© JUNGE FREIHEIT Verlag GmbH & Co.  www.jungefreiheit.de  20/08 09. Mai 2008

WIRTSCHAFT
Kapitulation vor der Inflation
Wilhelm Hankel

Mit Inflation verbinden ältere Deutsche eine ebenso präzise wie unheilvolle Erinnerung: den Verlust von Geldwert, Lebensersparnis und bürgerlicher Existenz - kurz die Verarmung. Die Inflation zerstörte nach dem Ersten Weltkrieg die Grundlagen der Weimarer Demokratie, nach dem Zweiten Weltkrieg verzögerte sie den Aufstieg aus den Ruinen, bis mit der D-Mark (noch vor Gründung der beiden Nachkriegsstaaten) die Basis für das westdeutsche Wirtschaftswunder gelegt wurde. Die politische Konsequenz war die Schaffung der (vom Staat) unabhängigen Deutschen Bundesbank. Der Griff des Staates nach der Notenpresse sollte nie wieder die Menschen um den Lohn ihrer Lebensarbeit betrügen. Doch was ist daraus geworden? Der Euro ist international bärenstark, doch national weicht er mit jedem Tag auf. In den Euro-Ländern grassiert die Inflation, inzwischen auch in Deutschland.

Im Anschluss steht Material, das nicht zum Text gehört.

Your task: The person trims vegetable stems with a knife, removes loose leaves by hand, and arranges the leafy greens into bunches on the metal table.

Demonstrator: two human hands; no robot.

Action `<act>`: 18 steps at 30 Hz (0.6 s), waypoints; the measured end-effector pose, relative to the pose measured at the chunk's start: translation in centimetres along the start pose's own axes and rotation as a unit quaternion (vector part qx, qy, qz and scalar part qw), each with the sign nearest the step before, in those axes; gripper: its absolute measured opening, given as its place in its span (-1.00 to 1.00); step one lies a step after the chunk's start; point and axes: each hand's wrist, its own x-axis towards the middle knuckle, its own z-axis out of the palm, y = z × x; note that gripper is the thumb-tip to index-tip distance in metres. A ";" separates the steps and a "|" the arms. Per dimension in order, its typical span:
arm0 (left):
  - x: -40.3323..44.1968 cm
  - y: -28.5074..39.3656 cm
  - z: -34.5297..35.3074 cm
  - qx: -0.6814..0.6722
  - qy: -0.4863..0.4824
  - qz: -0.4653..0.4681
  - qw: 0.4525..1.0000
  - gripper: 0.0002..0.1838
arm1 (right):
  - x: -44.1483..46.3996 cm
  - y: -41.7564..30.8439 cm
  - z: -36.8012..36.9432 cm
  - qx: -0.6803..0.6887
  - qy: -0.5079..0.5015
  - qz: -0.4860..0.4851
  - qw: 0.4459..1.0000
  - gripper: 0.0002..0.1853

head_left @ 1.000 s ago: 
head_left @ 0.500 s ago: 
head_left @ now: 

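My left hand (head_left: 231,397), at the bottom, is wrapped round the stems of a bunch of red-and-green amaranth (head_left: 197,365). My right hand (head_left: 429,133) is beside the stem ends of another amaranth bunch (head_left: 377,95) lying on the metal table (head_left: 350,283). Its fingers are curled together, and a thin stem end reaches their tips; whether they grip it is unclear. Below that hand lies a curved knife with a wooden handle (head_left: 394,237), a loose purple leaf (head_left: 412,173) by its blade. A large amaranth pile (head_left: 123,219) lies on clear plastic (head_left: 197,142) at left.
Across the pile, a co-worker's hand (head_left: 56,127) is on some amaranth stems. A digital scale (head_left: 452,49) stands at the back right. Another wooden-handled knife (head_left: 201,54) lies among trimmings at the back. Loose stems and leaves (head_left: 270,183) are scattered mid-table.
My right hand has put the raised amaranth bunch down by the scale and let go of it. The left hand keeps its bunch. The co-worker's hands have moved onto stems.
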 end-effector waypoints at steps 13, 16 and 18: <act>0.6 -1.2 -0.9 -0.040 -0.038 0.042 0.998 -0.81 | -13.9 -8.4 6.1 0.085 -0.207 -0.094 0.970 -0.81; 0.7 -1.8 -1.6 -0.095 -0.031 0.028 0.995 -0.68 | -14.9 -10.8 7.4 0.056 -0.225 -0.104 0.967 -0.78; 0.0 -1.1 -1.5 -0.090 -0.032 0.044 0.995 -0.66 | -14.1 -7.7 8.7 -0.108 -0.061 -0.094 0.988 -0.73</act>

Doch die Europäische Zentralbank läßt sie laufen. Sie verknappt weder das Geld, noch erhöht sie die Zinsen. Die Währungshüter sind ratlos. Die einen befolgen den Wink ihrer wenig stabilitätsorientierten Regierungen, die anderen fürchten den Ärger mit den Banken in ihrer selbstverschuldeten Krise und eine mächtige Exportlobby, die keine weitere Aufwertung des Euro akzeptiert. Alle zusammen sind sie blind für die Inflation, die seit Jahren an den Finanz- und Rohstoffmärkten der Weltwirtschaft tobt. Jetzt kommt, verstärkt durch eine aberwitzige Anbaupolitik ("Biosprit"), die Inflation der Agrarpreise hinzu. Die Inflation läßt alle Menschen verarmen - nur nicht die wenigen Anbieter weltweit knapper Ressourcen. Sie verdienen prächtig wie die Ölscheichs. Nur wie lange? Aus der Kapitulation vor der Inflation entsteht nicht globaler Friede, sondern Krieg.